Your instructions:
Reproduce all entries precisely, down to the last character.

++++ Records supplied ++++

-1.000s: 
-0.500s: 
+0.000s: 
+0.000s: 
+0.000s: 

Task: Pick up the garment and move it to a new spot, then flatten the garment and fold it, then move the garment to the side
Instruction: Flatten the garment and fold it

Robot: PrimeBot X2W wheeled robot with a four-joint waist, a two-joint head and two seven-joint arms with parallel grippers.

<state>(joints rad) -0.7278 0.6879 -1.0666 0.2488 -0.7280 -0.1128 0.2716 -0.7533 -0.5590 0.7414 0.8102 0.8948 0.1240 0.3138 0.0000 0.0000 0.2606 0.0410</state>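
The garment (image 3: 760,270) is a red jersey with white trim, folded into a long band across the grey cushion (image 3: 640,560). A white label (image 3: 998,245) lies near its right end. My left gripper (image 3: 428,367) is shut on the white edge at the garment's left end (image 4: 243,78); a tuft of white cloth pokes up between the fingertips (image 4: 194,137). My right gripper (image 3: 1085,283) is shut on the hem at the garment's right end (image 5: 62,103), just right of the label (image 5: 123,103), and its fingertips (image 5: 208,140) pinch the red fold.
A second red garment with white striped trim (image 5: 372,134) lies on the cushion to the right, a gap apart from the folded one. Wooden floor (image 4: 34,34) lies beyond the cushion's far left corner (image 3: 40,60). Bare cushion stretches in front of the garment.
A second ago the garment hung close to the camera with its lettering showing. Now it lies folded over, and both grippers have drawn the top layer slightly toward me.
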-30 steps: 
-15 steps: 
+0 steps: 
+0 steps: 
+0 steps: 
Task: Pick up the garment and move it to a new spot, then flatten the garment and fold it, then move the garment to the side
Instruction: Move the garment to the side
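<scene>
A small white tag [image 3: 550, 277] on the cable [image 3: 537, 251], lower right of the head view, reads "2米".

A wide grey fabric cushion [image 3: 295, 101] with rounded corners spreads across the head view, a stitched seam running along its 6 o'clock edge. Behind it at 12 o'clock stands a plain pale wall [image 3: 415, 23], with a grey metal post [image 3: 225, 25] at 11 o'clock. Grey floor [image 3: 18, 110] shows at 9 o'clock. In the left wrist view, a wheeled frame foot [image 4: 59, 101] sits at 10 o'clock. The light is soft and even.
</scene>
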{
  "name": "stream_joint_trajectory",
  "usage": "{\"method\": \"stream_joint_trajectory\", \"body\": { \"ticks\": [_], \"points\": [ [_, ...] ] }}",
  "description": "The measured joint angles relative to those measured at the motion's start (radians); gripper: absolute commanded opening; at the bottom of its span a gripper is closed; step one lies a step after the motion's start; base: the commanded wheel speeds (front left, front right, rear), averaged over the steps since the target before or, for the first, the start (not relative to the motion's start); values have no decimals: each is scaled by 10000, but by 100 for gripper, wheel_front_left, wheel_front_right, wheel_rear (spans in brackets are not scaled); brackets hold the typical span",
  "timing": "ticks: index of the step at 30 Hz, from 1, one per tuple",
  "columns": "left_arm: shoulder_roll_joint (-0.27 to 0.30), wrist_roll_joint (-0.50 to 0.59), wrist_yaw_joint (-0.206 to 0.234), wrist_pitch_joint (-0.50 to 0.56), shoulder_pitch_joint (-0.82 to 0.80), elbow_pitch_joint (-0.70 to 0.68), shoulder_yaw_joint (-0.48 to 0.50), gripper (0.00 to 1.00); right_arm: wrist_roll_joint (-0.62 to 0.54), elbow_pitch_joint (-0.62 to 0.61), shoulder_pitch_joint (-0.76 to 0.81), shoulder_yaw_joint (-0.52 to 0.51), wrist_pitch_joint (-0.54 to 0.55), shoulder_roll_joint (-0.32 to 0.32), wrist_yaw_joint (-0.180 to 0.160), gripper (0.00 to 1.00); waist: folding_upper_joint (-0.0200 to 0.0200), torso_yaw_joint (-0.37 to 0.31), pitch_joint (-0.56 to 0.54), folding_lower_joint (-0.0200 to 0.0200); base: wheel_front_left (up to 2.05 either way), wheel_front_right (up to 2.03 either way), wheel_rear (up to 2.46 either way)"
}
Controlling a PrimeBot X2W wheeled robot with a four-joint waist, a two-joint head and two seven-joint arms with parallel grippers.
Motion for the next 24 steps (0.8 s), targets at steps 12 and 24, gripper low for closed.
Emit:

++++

Response area:
-1.000s: 
-0.500s: 
+0.000s: 
+0.000s: 
+0.000s: 

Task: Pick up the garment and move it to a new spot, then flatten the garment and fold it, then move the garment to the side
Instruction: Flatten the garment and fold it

Robot: PrimeBot X2W wheeled robot with a four-joint waist, a two-joint head and two seven-joint arms with parallel grippers.

<state>(joints rad) -0.7278 0.6879 -1.0666 0.2488 -0.7280 -0.1128 0.2716 -0.7533 -0.5590 0.7414 0.8102 0.8948 0.1240 0.3138 0.0000 0.0000 0.2606 0.0410</state>
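The garment (image 3: 760,270) is a red jersey with white trim, folded into a long band across the grey cushion (image 3: 640,560). A white label (image 3: 998,245) lies near its right end. My left gripper (image 3: 428,367) is shut on the white edge at the garment's left end (image 4: 243,78); a tuft of white cloth pokes up between the fingertips (image 4: 194,137). My right gripper (image 3: 1085,283) is shut on the hem at the garment's right end (image 5: 62,103), just right of the label (image 5: 123,103), and its fingertips (image 5: 208,140) pinch the red fold.
A second red garment with white striped trim (image 5: 372,134) lies on the cushion to the right, a gap apart from the folded one. Wooden floor (image 4: 34,34) lies beyond the cushion's far left corner (image 3: 40,60). Bare cushion stretches in front of the garment.
A second ago the garment hung close to the camera with its lettering showing. Now it lies folded over, and both grippers have drawn the top layer slightly toward me.
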-30 steps: 
-15 steps: 
+0 steps: 
+0 steps: 
+0 steps: 
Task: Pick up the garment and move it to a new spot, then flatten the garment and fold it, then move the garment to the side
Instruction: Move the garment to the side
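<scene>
A small white tag [image 3: 550, 277] on the cable [image 3: 537, 251], lower right of the head view, reads "2米".

A wide grey fabric cushion [image 3: 295, 101] with rounded corners spreads across the head view, a stitched seam running along its 6 o'clock edge. Behind it at 12 o'clock stands a plain pale wall [image 3: 415, 23], with a grey metal post [image 3: 225, 25] at 11 o'clock. Grey floor [image 3: 18, 110] shows at 9 o'clock. In the left wrist view, a wheeled frame foot [image 4: 59, 101] sits at 10 o'clock. The light is soft and even.
</scene>
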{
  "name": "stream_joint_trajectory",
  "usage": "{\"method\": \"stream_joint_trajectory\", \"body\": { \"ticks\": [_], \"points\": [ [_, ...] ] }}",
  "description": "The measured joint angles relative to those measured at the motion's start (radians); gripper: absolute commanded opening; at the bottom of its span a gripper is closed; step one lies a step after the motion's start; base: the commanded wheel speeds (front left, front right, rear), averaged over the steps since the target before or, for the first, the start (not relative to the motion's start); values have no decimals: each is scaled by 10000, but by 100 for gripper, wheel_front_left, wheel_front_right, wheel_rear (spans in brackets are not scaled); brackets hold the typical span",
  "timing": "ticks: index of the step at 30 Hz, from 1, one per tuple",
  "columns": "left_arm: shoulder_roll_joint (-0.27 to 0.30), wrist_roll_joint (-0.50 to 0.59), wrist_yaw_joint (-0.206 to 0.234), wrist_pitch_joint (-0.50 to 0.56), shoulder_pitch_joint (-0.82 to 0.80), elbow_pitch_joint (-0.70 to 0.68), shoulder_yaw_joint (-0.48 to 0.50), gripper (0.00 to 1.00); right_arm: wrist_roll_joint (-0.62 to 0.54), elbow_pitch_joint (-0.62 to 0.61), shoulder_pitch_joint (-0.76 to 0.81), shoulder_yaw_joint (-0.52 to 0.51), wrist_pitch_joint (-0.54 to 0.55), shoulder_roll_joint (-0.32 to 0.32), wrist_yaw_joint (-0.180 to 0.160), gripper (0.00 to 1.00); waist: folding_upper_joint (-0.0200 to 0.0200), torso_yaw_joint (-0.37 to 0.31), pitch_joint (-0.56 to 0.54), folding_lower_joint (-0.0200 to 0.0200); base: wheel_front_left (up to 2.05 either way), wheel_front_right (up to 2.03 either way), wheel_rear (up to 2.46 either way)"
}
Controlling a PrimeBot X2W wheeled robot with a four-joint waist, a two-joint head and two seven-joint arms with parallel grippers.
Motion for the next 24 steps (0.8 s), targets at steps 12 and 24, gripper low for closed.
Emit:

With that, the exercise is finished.